• _What is required_
The listing below holds a line with "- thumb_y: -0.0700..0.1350" and a later line with "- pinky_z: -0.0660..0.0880". Write out those two lines and every line between them, exactly, and nothing else.
=== Begin Enclosure ===
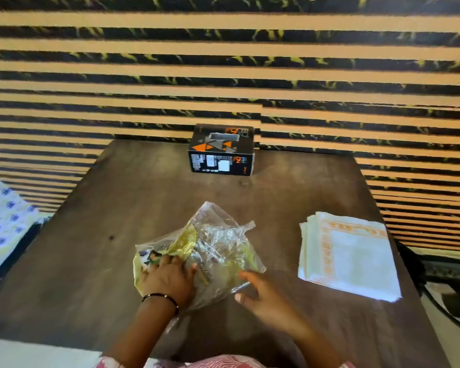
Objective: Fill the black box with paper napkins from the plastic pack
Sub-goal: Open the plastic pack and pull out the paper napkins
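In the head view we press our left hand (168, 277) flat, fingers spread, on the crumpled plastic pack (218, 245) mid-table (91, 235), our right hand (260, 293) at its right edge, grip impossible to tell, napkins (351, 256) stacked to the right, black box (222, 152) at the far edge.

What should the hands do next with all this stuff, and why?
Probably move the right hand from the plastic pack to the napkin stack and lift it. The napkins already lie outside the pack, on the table to its right. The pack looks crumpled and flat under the left hand. The black box stands at the far edge, seemingly closed.
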The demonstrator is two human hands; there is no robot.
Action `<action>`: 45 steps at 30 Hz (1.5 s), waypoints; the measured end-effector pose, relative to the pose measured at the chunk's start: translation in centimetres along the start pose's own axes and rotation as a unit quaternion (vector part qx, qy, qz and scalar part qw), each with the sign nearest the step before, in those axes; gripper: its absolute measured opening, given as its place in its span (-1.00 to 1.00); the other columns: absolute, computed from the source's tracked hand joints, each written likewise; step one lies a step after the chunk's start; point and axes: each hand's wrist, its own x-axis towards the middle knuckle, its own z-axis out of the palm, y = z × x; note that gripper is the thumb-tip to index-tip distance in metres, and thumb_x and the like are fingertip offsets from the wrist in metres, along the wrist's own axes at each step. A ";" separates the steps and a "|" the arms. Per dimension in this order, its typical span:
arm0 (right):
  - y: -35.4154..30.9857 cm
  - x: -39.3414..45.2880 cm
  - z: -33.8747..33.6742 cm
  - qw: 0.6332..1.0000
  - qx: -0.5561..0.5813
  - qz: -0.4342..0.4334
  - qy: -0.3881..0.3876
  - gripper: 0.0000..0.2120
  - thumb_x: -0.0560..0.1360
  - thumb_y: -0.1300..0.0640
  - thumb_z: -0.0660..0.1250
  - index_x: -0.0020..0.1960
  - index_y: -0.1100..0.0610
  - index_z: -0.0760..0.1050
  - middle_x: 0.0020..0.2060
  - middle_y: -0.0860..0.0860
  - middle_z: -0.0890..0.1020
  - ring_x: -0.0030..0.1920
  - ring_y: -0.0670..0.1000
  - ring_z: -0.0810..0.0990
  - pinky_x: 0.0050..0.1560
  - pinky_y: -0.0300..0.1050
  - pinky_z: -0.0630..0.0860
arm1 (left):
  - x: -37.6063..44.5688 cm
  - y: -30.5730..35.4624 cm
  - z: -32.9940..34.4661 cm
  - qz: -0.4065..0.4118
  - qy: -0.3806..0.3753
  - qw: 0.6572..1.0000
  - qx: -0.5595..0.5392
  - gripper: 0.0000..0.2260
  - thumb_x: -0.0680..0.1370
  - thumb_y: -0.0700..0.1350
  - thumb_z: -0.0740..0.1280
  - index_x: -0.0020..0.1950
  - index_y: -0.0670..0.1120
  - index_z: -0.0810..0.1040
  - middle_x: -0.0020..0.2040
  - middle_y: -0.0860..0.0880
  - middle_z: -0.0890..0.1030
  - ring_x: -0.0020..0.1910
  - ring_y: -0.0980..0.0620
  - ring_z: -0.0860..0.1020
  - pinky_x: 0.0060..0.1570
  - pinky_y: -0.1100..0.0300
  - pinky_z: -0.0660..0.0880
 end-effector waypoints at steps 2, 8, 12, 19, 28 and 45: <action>-0.9 1.8 1.7 1.000 -0.019 -0.014 -0.013 -0.50 0.51 0.06 0.30 0.41 0.09 0.27 0.45 0.02 0.26 0.46 -0.03 0.18 0.36 -0.28 0.11 | -0.1 -1.7 -1.0 0.026 0.018 0.999 0.009 -0.56 0.54 0.22 0.01 0.31 0.05 0.38 0.33 -0.04 0.41 0.31 -0.14 0.34 0.25 -0.07 0.34; -3.7 7.3 4.6 0.978 -0.182 -0.084 0.060 -0.57 0.47 0.03 0.33 0.32 0.04 0.43 0.41 -0.02 0.37 0.45 -0.01 0.22 0.45 -0.19 0.04 | 0.0 -8.5 0.1 0.125 -0.040 0.991 -0.026 0.03 0.14 0.50 -0.53 0.47 0.14 0.09 0.54 0.02 0.08 0.51 -0.07 0.01 0.46 -0.06 0.03; -6.8 8.6 7.6 0.982 -0.118 -0.122 0.085 -0.78 0.42 0.21 0.36 0.05 0.07 0.62 0.12 -0.01 0.63 0.21 -0.03 0.53 0.27 -0.28 0.31 | 0.2 -12.1 -0.5 0.090 -0.033 0.995 0.000 0.00 0.16 0.49 -0.52 0.48 0.13 0.05 0.52 0.04 0.12 0.45 -0.10 0.12 0.36 -0.09 0.20; -11.1 10.4 13.7 0.972 -0.160 -0.169 -0.006 -0.84 0.43 0.19 0.34 -0.04 0.12 0.65 0.06 0.00 0.68 0.19 -0.01 0.50 0.33 -0.15 0.34 | 1.6 -17.7 -2.3 0.073 -0.015 0.996 0.047 -0.19 0.27 0.33 -0.37 0.46 0.11 0.10 0.52 0.01 0.11 0.45 -0.11 0.10 0.38 -0.10 0.11; -17.8 15.4 17.7 0.940 -0.322 -0.100 -0.044 -0.38 0.49 -0.19 0.18 0.47 0.03 0.18 0.51 -0.10 0.12 0.52 0.03 0.00 0.49 0.03 -0.02 | 5.0 -24.2 -3.4 0.056 -0.038 0.998 0.008 -0.40 0.52 0.25 -0.01 0.50 0.05 -0.03 0.55 -0.03 -0.03 0.51 -0.08 -0.04 0.46 -0.04 -0.09; -18.7 16.1 18.7 0.989 -0.102 -0.074 0.083 -0.56 0.47 0.05 0.32 0.32 -0.17 0.38 0.38 -0.01 0.42 0.46 -0.02 0.22 0.38 -0.11 0.25 | 8.3 -24.9 -7.1 0.083 0.002 0.996 -0.009 -0.48 0.53 0.13 0.16 0.44 -0.01 0.15 0.49 -0.06 0.17 0.46 -0.12 0.12 0.41 -0.08 0.12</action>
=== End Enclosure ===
• _Exercise output_
  - thumb_y: -0.0700..0.1350
  - thumb_z: -0.0740..0.1280
  - index_x: -0.0020..0.1950
  - index_y: -0.0670..0.1120
  - index_z: -0.0810..0.1040
  - middle_x: -0.0020..0.2040
  - middle_y: -0.0860..0.0880
  - middle_z: -0.0890..0.1030
  - ring_x: -0.0020..0.1910
  - ring_y: -0.0980..0.0620
  - ring_z: -0.0860..0.1020
  - pinky_x: 0.0060..0.1570
  - pinky_y: -0.1100..0.0300
  - pinky_z: -0.0660..0.0880

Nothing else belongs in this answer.